The contest sponsors liked their proposal so much that it was selected as the winner, and the image at right was the result. The main instrument used to make this image was the Gemini Multi-Object Spectrograph (GMOS), in its imaging mode on the Gemini South telescope in Chile.

The primary galaxy in the image (NGC 6872) shows what happens when galaxies interact and their original structure and form is distorted. When galaxies like these get too close to each other, the mutual gravitational pull starts to distort their structures. Their spiral arms get stretched out to enormous distances, with streamers of starburst knots following along. In NGC 6872, the arms have been stretched out to span hundreds of thousands of light-years—many times further than the spiral arms of our own Milky Way galaxy.

Over hundreds of millions of years, NGC 6872’s arms will fall back toward the central part of the galaxy, and the companion galaxy (IC 4970) will eventually be merged into NGC 6872. The coalescence of galaxies often leads to a burst of new star formation. Already, the blue light of recently created star clusters dot the outer reaches of NGC 6872’s elongated arms. Dark fingers of dust and gas along the arms soak up the visible light. That dust and gas is the raw material out of which future generations of stars could be born, and possibly even countless numbers of planets.
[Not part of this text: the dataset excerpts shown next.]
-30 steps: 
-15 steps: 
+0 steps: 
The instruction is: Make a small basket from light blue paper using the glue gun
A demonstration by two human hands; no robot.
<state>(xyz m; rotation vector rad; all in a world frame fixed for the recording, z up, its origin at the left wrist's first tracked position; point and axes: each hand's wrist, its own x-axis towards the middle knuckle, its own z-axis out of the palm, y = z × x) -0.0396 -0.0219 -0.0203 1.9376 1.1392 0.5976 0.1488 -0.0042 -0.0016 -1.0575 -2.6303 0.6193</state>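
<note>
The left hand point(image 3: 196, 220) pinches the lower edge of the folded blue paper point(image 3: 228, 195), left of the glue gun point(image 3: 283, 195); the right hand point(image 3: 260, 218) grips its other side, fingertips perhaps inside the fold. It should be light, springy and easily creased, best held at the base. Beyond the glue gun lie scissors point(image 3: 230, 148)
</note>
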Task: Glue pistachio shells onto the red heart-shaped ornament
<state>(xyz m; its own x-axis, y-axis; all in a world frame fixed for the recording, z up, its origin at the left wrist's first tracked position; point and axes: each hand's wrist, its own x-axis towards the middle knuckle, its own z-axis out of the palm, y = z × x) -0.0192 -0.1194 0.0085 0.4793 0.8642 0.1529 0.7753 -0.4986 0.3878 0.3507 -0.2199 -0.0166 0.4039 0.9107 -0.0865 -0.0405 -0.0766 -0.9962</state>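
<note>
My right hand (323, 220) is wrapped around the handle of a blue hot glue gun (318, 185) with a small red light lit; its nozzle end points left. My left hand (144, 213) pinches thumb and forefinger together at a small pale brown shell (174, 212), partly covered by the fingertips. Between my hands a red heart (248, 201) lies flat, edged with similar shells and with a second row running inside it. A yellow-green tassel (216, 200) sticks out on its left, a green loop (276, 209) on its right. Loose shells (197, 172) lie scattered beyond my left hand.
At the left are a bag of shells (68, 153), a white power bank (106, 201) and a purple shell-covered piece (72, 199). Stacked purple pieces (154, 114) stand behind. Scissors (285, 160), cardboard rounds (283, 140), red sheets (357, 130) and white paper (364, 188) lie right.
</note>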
The search for these dynamic changes in galaxy structure was what sold the selection committee on the students’ observation proposal. They wrote, “If enough color data is obtained in the image it may reveal easily accessible information about the different populations of stars, star formation, relative rate of star formation due to the interaction, and the extent of dust and gas present in these galaxies.”

The team also presented a more emotional perspective by looking at the impact this image might have on people trying to understand our place in the universe. When viewers consider this image “in contrast to their daily life,” the team explained, “there is a significant possibility of a new awareness or perception of the age and scale of the universe, and their part in it.”

When I look at this picture, I really envy those kids.  Imagine getting to have your science project executed on one of the world’s premier telescopes!